If I'm being a bit hard on her, I have my reasons. When I first read Madame Bovary in college (that maroon Penguin paperback I marked up with blue ballpoint pen), I was mesmerized by the heroine's catastrophically flawed character and by the author's flawlessness. I was interested in how his sentences and paragraphs unfolded naturally into scenes and chapters, how his parts made a perfect whole, and so on. Flaubert's simple mention of the color blue startled and delighted. He measured and stacked domestic indiscretions on Emma's chest until they crushed her. I was startled by his genius, yes, but devastated by what he did to Charles.
As you follow Emma from town and country, as you accompany her on her slow walk to her self-stoning, you can't help but grow more and more nervous for how things will end. You can't help wanting to warn Emma, to draw her down another path, but, of course, you can't. So, in the end, you anticipate Emma's fate, but never, never the fate of Charles. With Charles, we aren't allowed to see it coming. The tragedy of Charles is one compounded by surprise.
As I've been reading this new Davis translation of Madame Bovary, all of these feelings have come rushing back to me. Davis, an accomplished translator, is also a visceral, physical writer of fiction. So, naturally, I had hope that she might be willing to work with Charles. I had hope she might feel the same as I and try and save him -- if not save him, at least soften the blow of his death. But I am sad to report that Lydia Davis has saved no one and softened nothing. Davis, translating Flaubert, writes, "His head was leaning back against the wall, his eyes were closed, his mouth was open, and he was holding in his hands a long lock of black hair."
I have several copies of Madame Bovary at home. One of my favorites is a beautiful edition translated by J. Lewis May and illustrated by Pierre Brissaud for the The Limited Editions Club of New York. My copy is signed by the artist and is number 442 of 1,500 copies. It is a copy that, saved from the vagaries of life, may last 500 hundred years or more. I plan to pass it on to my sons when the time is right -- when I think they can take its terrible news.

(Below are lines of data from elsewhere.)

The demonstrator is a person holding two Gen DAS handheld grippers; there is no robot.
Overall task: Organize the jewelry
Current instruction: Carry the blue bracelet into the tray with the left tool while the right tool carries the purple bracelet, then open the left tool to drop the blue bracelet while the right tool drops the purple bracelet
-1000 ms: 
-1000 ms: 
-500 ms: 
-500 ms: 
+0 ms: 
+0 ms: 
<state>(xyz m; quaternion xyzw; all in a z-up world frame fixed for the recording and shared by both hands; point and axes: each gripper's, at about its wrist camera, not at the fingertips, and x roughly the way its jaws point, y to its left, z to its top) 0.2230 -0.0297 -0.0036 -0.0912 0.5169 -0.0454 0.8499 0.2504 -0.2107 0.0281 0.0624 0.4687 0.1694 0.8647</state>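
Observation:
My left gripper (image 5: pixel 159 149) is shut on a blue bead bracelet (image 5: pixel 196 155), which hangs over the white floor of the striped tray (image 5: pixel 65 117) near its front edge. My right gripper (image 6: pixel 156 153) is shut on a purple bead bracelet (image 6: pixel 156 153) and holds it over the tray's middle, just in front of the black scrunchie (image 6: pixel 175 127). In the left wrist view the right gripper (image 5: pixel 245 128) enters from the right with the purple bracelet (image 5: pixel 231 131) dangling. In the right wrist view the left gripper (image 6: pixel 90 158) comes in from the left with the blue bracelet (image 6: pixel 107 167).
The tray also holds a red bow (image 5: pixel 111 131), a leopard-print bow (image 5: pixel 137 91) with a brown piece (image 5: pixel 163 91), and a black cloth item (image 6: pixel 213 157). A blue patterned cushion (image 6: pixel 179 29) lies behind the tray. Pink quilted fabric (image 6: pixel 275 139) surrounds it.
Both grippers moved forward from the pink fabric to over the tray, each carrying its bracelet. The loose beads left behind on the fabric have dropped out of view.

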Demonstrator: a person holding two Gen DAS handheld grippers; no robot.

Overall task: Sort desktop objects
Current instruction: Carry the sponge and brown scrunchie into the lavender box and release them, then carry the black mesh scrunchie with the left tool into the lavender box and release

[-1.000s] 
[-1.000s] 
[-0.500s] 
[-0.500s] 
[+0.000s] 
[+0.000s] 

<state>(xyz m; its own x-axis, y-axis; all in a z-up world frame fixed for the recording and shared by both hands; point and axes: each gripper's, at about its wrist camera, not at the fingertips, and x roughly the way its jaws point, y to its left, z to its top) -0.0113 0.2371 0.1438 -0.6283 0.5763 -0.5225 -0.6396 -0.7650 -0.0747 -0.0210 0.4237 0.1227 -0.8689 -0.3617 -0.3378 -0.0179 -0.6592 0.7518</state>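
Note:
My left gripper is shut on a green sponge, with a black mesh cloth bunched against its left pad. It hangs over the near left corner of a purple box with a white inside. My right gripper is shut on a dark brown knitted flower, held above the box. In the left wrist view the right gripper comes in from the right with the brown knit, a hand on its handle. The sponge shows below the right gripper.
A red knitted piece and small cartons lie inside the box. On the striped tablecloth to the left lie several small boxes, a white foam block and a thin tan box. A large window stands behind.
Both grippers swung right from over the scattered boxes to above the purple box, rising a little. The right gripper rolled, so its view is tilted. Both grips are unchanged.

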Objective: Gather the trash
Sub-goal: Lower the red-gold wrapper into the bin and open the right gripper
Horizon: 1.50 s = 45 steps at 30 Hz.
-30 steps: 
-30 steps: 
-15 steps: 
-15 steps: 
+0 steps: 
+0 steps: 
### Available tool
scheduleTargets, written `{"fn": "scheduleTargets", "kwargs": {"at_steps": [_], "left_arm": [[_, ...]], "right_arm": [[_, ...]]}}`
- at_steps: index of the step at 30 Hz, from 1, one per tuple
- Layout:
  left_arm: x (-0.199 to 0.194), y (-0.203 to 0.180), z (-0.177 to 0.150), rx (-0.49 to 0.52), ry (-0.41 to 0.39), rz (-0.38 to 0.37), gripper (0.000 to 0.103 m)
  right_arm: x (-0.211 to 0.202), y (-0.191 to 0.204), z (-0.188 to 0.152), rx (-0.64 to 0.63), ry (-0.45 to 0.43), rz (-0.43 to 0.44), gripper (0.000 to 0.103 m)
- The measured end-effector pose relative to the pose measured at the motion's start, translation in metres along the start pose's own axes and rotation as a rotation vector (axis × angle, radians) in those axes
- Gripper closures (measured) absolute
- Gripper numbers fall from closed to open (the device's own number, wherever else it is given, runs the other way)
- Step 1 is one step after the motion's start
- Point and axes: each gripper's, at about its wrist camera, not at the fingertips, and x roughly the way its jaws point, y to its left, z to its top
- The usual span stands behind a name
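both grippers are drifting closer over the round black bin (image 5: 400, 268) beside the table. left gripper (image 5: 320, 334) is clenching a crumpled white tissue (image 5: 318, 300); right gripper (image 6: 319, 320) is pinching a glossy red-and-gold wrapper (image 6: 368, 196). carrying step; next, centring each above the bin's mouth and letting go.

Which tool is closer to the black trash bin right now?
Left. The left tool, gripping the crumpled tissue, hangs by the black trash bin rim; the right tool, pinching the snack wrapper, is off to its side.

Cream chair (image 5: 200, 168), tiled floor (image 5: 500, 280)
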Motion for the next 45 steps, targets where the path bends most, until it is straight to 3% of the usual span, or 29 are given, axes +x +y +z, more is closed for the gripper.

I have always known that I am not an Emma Bovary-type. I could never be so reckless in love and life, so brutally frank with myself, so tremendously self-confident that when my life was no longer worth living I could end myself. I am not Emma, but instead, I'm afraid, Charles. So when I read the last chapter of Madame Bovary, I am reading news of my own death. While I admire its symmetrical telling, I'm nonetheless ravished by the result. I never get to the end of the novel without hoping things will turn out differently. Lydia Davis' translation, which I read as an eBook on my Kindle, is no exception.
I've often imagined rewriting the last chapter of Madame Bovary. In my version, you would not come upon Charles slumped over dead of a broken heart. Instead, you'd be left with his beautiful Berthe sitting on her father's lap hearing a good book. Charles would not only live, but he would triumph! Emma would be the only death allowed. Emma would remain that apple cored: hollow, hollowing, browning and sweet. Everyone else would be saved.